• What you will do
Give again, word for word, each line from the top of the listing through the line that holds "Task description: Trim".

• Collected material
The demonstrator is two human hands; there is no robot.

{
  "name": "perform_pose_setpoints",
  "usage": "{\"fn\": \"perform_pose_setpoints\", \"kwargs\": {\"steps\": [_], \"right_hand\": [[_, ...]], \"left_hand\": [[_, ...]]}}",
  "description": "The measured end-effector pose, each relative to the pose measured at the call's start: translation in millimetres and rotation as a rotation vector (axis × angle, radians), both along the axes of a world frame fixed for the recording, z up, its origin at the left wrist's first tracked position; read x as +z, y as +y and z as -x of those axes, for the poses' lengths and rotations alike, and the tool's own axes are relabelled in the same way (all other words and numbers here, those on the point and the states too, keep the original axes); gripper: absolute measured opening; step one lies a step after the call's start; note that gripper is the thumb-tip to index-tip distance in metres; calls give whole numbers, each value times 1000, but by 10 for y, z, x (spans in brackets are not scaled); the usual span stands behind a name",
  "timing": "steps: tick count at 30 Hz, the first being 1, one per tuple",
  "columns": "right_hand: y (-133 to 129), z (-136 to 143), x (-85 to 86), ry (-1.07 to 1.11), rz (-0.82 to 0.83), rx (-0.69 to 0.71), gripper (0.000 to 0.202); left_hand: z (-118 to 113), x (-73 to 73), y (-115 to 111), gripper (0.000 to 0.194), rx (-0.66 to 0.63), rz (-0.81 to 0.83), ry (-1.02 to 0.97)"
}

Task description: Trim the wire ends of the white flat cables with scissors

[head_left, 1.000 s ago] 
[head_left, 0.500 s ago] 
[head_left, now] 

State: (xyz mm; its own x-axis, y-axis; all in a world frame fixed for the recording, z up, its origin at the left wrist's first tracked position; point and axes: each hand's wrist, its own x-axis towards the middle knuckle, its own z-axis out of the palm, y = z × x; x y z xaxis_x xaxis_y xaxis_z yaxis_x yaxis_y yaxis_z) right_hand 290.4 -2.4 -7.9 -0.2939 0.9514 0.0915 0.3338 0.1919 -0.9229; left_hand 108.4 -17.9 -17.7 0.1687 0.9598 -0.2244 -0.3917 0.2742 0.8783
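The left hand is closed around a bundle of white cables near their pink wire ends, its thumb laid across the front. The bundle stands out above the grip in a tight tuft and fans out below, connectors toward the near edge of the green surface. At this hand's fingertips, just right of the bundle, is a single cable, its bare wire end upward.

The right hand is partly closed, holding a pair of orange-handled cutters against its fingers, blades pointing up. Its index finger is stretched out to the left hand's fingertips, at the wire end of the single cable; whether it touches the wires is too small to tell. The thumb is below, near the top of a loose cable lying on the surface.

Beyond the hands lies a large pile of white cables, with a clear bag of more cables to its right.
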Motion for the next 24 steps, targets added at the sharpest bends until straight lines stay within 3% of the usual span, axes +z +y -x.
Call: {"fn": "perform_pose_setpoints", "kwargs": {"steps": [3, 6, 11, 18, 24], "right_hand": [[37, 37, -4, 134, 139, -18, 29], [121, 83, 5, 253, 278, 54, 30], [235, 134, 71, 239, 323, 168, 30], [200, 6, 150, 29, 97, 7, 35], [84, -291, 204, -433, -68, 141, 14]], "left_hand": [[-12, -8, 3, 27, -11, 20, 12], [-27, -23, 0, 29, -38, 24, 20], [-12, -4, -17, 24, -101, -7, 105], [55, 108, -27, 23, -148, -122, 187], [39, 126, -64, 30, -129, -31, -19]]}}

• Exercise output
The demonstrator is two human hands; there is no robot.

{
  "name": "perform_pose_setpoints",
  "usage": "{\"fn\": \"perform_pose_setpoints\", \"kwargs\": {\"steps\": [_], \"right_hand\": [[_, ...]], \"left_hand\": [[_, ...]]}}",
  "description": "The measured end-effector pose, each relative to the pose measured at the call's start: translation in millimetres and rotation as a rotation vector (axis × angle, radians), both along the axes of a world frame fixed for the recording, z up, its origin at the left wrist's first tracked position; read x as +z, y as +y and z as -x of those axes, for the poses' lengths and rotations alike, and the tool's own axes are relabelled in the same way (all other words and numbers here, those on the point and the states too, keep the original axes); gripper: absolute measured opening; step one lies a step after the call's start; note that gripper is the thumb-tip to index-tip distance in metres; calls give whole numbers, each value times 1000, but by 10 for y, z, x (spans in brackets are not scaled); the usual span stands behind a name",
  "timing": "steps: tick count at 30 Hz, the first being 1, one per tuple",
  "columns": "right_hand: y (-133 to 129), z (-136 to 143), x (-85 to 86), ry (-1.07 to 1.11), rz (-0.82 to 0.83), rx (-0.69 to 0.71), gripper (0.000 to 0.202); left_hand: z (-118 to 113), x (-73 to 73), y (-115 to 111), gripper (0.000 to 0.194), rx (-0.66 to 0.63), rz (-0.81 to 0.83), ry (-1.02 to 0.97)"
}

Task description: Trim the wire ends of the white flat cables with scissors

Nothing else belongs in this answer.